Visualization Dashboard

GET /viz

Serves the HTML visualization dashboard.

Response: HTML page with interactive visualizations

Features:

  • Charts showing collection distribution
  • Filter by content type
  • Search functionality
  • Recent activity timeline
  • Statistics cards

Access:

# Open in browser
open http://localhost:8000/viz

Fallback Response (if visualization.html not found):

<html>
    <body>
        <h1>Visualization page not found</h1>
        <p>Please ensure visualization.html exists in the static directory</p>
    </body>
</html>

Dashboard Implementation:

The visualization page should be located at:

multi_modal_rag/api/static/visualization.html

Example Dashboard HTML:

<!DOCTYPE html>
<html>
<head>
    <title>Research Collection Dashboard</title>
    <script src="https://cdn.jsdelivr.net/npm/chart.js"></script>
    <style>
        body { font-family: Arial, sans-serif; margin: 20px; }
        .stats-card {
            display: inline-block;
            padding: 20px;
            margin: 10px;
            background: #f0f0f0;
            border-radius: 8px;
        }
        .chart-container {
            width: 400px;
            height: 400px;
            display: inline-block;
        }
    </style>
</head>
<body>
    <h1>Research Collection Dashboard</h1>

    <div id="stats"></div>
    <div id="charts"></div>

    <script>
        // Fetch statistics
        fetch('/api/statistics')
            .then(response => response.json())
            .then(stats => {
                // Display stats cards
                document.getElementById('stats').innerHTML = `
                    <div class="stats-card">
                        <h3>Total Papers</h3>
                        <p>${stats.by_type.paper || 0}</p>
                    </div>
                    <div class="stats-card">
                        <h3>Total Videos</h3>
                        <p>${stats.by_type.video || 0}</p>
                    </div>
                    <div class="stats-card">
                        <h3>Indexed</h3>
                        <p>${stats.indexed}</p>
                    </div>
                `;

                // Create pie chart
                const ctx = document.createElement('canvas');
                document.getElementById('charts').appendChild(ctx);

                new Chart(ctx, {
                    type: 'pie',
                    data: {
                        labels: Object.keys(stats.by_type),
                        datasets: [{
                            data: Object.values(stats.by_type),
                            backgroundColor: ['#FF6384', '#36A2EB', '#FFCE56']
                        }]
                    }
                });
            });
    </script>
</body>
</html>

Health Check Endpoint

GET /health

Health check endpoint for monitoring.

Response:

{
    "status": "healthy"
}

Example:

curl http://localhost:8000/health

Use Cases:

  • Load balancer health checks
  • Container orchestration (Kubernetes)
  • Monitoring systems
  • CI/CD pipelines

CORS Configuration

The API is configured to allow cross-origin requests:

app.add_middleware(
    CORSMiddleware,
    allow_origins=["*"],          # Allow all origins
    allow_credentials=True,
    allow_methods=["*"],          # Allow all HTTP methods
    allow_headers=["*"],          # Allow all headers
)

Security Note: For production, restrict allow_origins to specific domains:

allow_origins=[
    "https://yourdomain.com",
    "http://localhost:3000"
]

Error Handling

HTTP Status Codes

Code Description When Used
200 OK Successful request
404 Not Found Collection ID doesn't exist
422 Unprocessable Entity Invalid parameters
500 Internal Server Error Database or server error

Error Response Format

{
    "detail": "Error message describing what went wrong"
}

Examples:

from fastapi import HTTPException

# Collection not found
raise HTTPException(status_code=404, detail="Collection not found")

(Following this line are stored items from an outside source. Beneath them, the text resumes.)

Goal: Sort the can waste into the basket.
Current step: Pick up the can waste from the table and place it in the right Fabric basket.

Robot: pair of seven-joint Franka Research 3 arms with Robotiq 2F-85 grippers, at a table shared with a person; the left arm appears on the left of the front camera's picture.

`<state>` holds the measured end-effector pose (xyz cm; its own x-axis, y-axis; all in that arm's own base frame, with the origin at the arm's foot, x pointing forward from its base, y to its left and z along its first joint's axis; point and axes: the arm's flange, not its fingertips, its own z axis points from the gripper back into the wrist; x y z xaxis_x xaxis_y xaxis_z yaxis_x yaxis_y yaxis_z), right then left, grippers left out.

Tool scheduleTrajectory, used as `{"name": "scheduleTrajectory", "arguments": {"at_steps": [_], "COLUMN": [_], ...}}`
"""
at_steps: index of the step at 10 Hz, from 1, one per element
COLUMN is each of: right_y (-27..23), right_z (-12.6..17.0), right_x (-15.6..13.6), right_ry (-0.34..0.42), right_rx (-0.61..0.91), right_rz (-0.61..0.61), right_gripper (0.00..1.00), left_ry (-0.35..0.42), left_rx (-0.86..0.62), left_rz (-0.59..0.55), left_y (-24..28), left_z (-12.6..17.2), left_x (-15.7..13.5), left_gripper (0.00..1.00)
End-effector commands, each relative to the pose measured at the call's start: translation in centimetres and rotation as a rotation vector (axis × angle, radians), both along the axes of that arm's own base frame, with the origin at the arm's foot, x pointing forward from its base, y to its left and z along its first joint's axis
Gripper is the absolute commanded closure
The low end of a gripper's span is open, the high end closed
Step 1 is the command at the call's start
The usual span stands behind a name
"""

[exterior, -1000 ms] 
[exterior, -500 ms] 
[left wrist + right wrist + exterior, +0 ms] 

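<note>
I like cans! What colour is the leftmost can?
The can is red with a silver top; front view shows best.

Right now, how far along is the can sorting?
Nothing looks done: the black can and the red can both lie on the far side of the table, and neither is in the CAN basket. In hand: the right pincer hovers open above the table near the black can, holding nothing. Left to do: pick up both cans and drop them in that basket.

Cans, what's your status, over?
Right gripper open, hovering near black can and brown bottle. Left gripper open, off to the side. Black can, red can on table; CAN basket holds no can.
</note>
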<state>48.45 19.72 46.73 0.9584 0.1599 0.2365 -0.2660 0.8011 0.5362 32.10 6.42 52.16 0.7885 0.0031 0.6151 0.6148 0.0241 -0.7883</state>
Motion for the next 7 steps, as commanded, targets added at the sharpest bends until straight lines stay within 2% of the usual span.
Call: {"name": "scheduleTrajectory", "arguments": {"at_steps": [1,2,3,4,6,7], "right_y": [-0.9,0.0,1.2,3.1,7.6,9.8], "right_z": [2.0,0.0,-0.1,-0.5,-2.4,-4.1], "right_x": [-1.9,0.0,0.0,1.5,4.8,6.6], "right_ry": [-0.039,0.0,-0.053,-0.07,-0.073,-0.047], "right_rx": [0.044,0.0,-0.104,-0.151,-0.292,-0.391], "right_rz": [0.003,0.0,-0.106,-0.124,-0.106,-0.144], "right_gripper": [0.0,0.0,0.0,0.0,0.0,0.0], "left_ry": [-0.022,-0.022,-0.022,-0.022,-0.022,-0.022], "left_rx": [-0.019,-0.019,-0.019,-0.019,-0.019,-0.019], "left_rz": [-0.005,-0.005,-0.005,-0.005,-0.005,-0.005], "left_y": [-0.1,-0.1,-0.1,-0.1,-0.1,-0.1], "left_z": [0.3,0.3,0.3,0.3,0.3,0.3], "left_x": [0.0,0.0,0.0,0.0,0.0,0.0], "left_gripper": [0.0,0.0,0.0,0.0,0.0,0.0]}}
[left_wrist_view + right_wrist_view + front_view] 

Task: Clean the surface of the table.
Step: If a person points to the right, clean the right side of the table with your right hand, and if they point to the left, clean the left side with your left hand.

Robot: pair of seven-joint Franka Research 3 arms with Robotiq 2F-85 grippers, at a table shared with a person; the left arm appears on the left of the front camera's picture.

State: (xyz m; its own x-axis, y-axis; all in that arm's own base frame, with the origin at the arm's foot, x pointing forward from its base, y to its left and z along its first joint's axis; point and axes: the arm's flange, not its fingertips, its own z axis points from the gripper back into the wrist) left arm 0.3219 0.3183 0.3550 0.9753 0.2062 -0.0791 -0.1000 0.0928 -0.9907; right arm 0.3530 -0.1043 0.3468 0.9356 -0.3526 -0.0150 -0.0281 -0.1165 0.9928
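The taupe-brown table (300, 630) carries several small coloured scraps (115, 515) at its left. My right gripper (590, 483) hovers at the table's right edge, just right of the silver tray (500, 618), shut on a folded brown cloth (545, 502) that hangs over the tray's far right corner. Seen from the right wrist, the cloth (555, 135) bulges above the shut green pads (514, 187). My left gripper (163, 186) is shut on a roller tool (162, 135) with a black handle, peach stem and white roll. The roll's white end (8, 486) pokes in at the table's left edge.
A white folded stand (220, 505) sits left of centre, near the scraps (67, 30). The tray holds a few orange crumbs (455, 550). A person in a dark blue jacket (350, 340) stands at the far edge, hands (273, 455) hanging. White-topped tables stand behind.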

# Invalid parameters (handled by FastAPI automatically)
# Query parameter validation fails → 422

# Database error
raise HTTPException(status_code=500, detail=str(e))

Integration Examples

Frontend Integration (React)

import React, { useState, useEffect } from 'react';

function CollectionsList() {
    const [collections, setCollections] = useState([]);
    const [loading, setLoading] = useState(true);

    useEffect(() => {
        fetch('http://localhost:8000/api/collections?limit=50')
            .then(response => response.json())
            .then(data => {
                setCollections(data.collections);
                setLoading(false);
            });
    }, []);

    if (loading) return <div>Loading...</div>;

    return (
        <div>
            <h1>Collections ({collections.length})</h1>
            {collections.map(item => (
                <div key={item.id}>
                    <h3>{item.title}</h3>
                    <p>Type: {item.content_type}</p>
                    <p>Source: {item.source}</p>
                </div>
            ))}
        </div>
    );
}

Python Data Analysis

import requests
import pandas as pd
import matplotlib.pyplot as plt

# Fetch all collections
response = requests.get("http://localhost:8000/api/collections?limit=1000")
collections = response.json()['collections']

# Convert to DataFrame
df = pd.DataFrame(collections)

# Analysis
print("Collections by Type:")
print(df['content_type'].value_counts())

print("\nCollections by Source:")
print(df['source'].value_counts())

# Visualization
df['content_type'].value_counts().plot(kind='bar')
plt.title('Collections by Type')
plt.xlabel('Content Type')
plt.ylabel('Count')
plt.show()

# Time series analysis
df['collection_date'] = pd.to_datetime(df['collection_date'])
df.set_index('collection_date', inplace=True)
df.resample('D').size().plot()
plt.title('Collections Over Time')
plt.show()

CLI Tool

import click
import requests

@click.group()
def cli():
    """Research Collection CLI"""
    pass

@cli.command()
@click.option('--type', help='Filter by content type')
@click.option('--limit', default=10, help='Number of results')
def list_collections(type, limit):
    """List collections"""
    params = {'limit': limit}
    if type:
        params['content_type'] = type

    response = requests.get('http://localhost:8000/api/collections', params=params)
    data = response.json()

    click.echo(f"Found {data['count']} collections\n")
    for item in data['collections']:
        click.echo(f"[{item['id']}] {item['title']}")
        click.echo(f"    Type: {item['content_type']}, Source: {item['source']}")
        click.echo()

@cli.command()
@click.argument('query')
def search(query):
    """Search collections"""
    response = requests.get('http://localhost:8000/api/search', params={'q': query})
    data = response.json()

    click.echo(f"Query: '{data['query']}' - {data['count']} results\n")
    for item in data['results']:
        click.echo(f"• {item['title']} ({item['content_type']})")

@cli.command()
def stats():
    """Show statistics"""
    response = requests.get('http://localhost:8000/api/statistics')
    data = response.json()

    click.echo("=== Statistics ===\n")
    click.echo("By Type:")
    for t, count in data['by_type'].items():
        click.echo(f"  {t}: {count}")

    click.echo(f"\nIndexed: {data['indexed']}")
    click.echo(f"Not Indexed: {data['not_indexed']}")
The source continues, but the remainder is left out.